Improving Your Child’s Quality of Life
Focus on your child’s health, setting goals together, and improving your daily life. It’s more important that your child establishes healthy habits for the long term and feels supported and loved along the way over hitting a certain weight target. Reward success with praise, but make sure that you also praise effort and adherence to set goals, avoiding positive or negative associations with food.
Remember that self-image often comes from external sources, including parents, family members, and close friends. Don’t expect perfection. Kids are kids, and we can’t expect them to be more committed or more capable than adults in the same position.
Work with your child’s pediatrician to set healthy, attainable goals. Your child’s doctor will consider many factors when assessing what intervention, if any, is appropriate. In addition to your child’s age, weight, height, and BMI, they’ll look at overall health, whether there are any weight-related health problems, growth rate, and family history.

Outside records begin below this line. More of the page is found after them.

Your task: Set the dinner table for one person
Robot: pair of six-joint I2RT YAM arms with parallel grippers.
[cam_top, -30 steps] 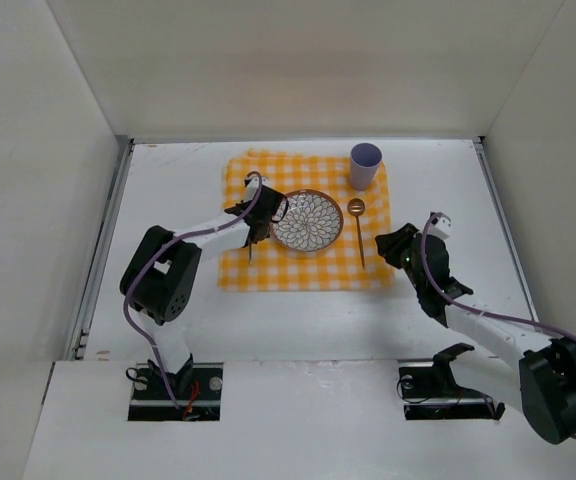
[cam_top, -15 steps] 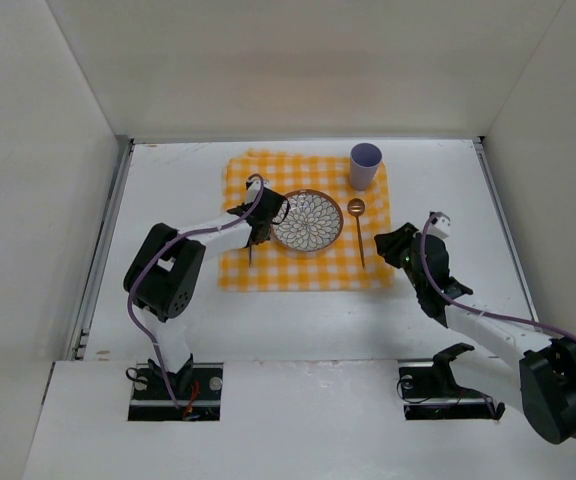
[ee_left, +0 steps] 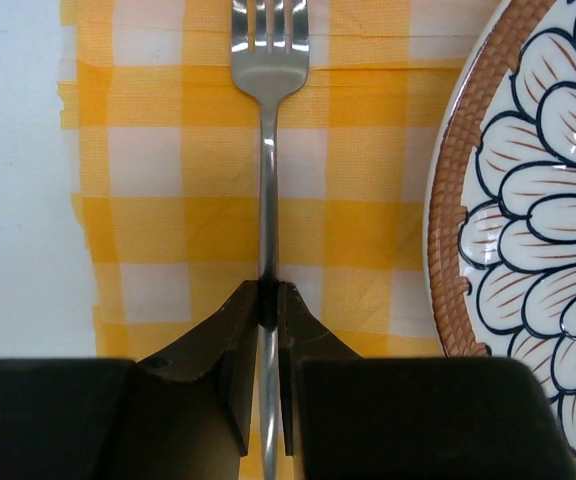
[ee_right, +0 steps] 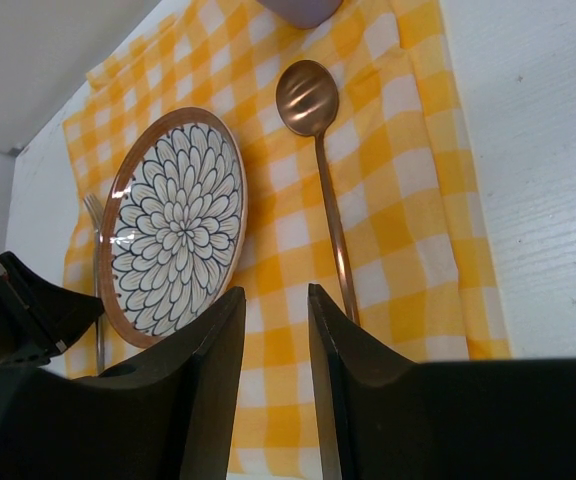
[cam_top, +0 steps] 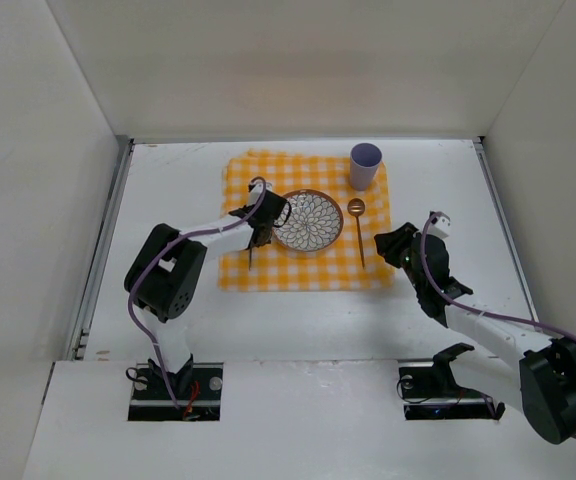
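Note:
The dinner table (cam_top: 298, 320) carries a yellow-and-white checkered cloth (cam_top: 368, 272). On the cloth lie a flower-patterned plate (cam_top: 307, 220), a copper spoon (cam_top: 358, 235) to its right and a lilac cup (cam_top: 365, 165) at the back right. A silver fork (ee_left: 268, 150) lies left of the plate (ee_left: 538, 200) with its tines pointing away. My left gripper (ee_left: 270, 290) is shut on the fork's handle, low over the cloth. Off the cloth's right edge, my right gripper (ee_right: 276, 290) is open and holds nothing. The spoon (ee_right: 323, 170) and the plate (ee_right: 173, 225) lie ahead of it.
Metal rails (cam_top: 103, 250) run along the table's side edges, and white walls close in the back and both sides. Bare white surface lies in front of the cloth and to either side of it.
The left arm's wrist has shifted slightly toward the plate while still gripping the fork. The right arm and the tableware have not moved.

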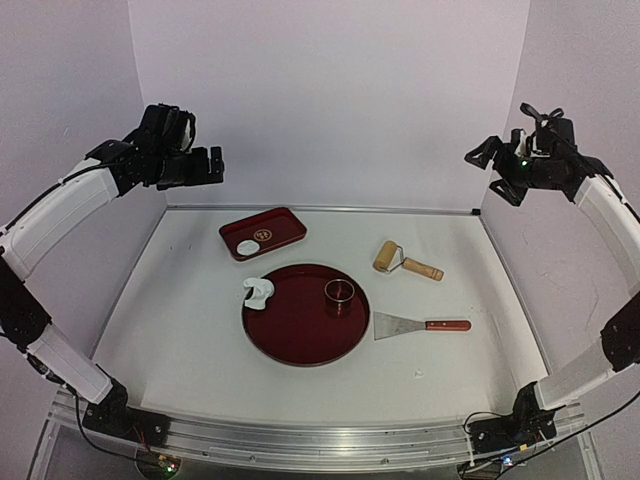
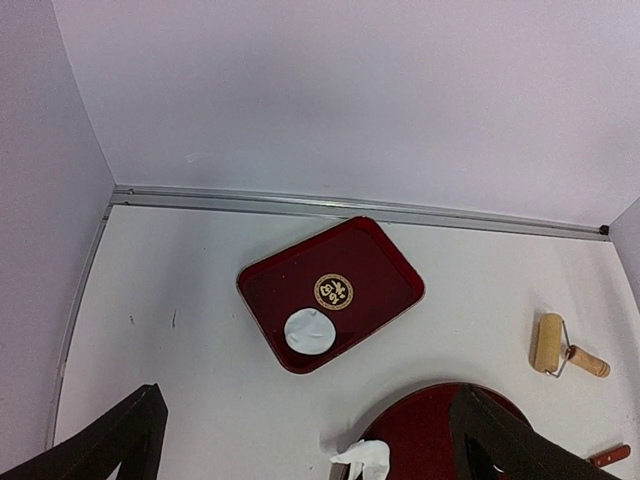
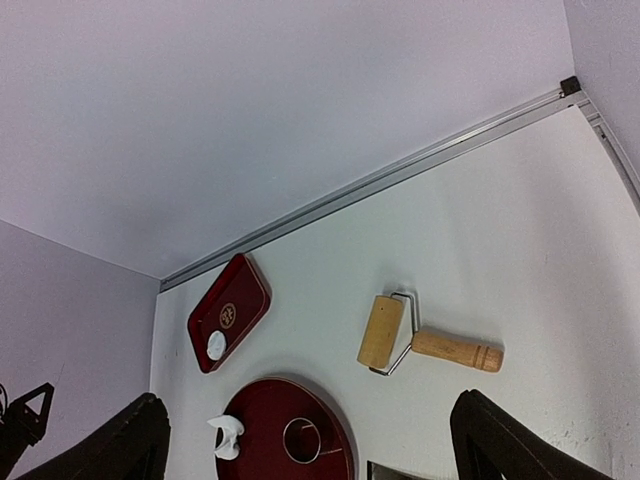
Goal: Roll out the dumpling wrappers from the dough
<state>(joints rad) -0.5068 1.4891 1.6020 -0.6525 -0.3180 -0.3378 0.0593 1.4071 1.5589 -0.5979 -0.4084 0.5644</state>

If necessary, they may refer you to a dietician or other specialist to help guide you and your family on a path toward long-term health. Whether your child is at a healthy weight is more complicated than just BMI; the pediatrician will take into account your child’s unique circumstances, including medical history.
Supporting Your Child’s Long-term Wellness
Weight doesn’t equate to health, but individuals who are overweight or obese are at increased risk of certain health conditions, both physical and psychological. Possible effects of unhealthy weight include:
- Trouble breathing
- Joint and bone problems
- High blood pressure and/or cholesterol
- Diabetes
- Asthma
- Sleep apnea
- Disordered eating
- Anxiety
- Depression
Children who are overweight or obese are more likely to become adults with obesity. In adulthood, your child may be at increased risk of stroke, cancer, heart disease, mental illness, depression, anxiety, and premature death.
Making lifestyle changes can be challenging for anyone, but it can be a little easier if you’re not alone. Kids pay attention to adults and mimic what they do. Set a good example for your child, and they’ll be more likely to follow suit. Make healthy choices yourself. Trade out some of your go-to unhealthy snacks for healthier options and ask your child to do the same. Minimize your own unnecessary screen time and go to bed on time. It will help your child to meet their health goals, and it might rub off on you, too!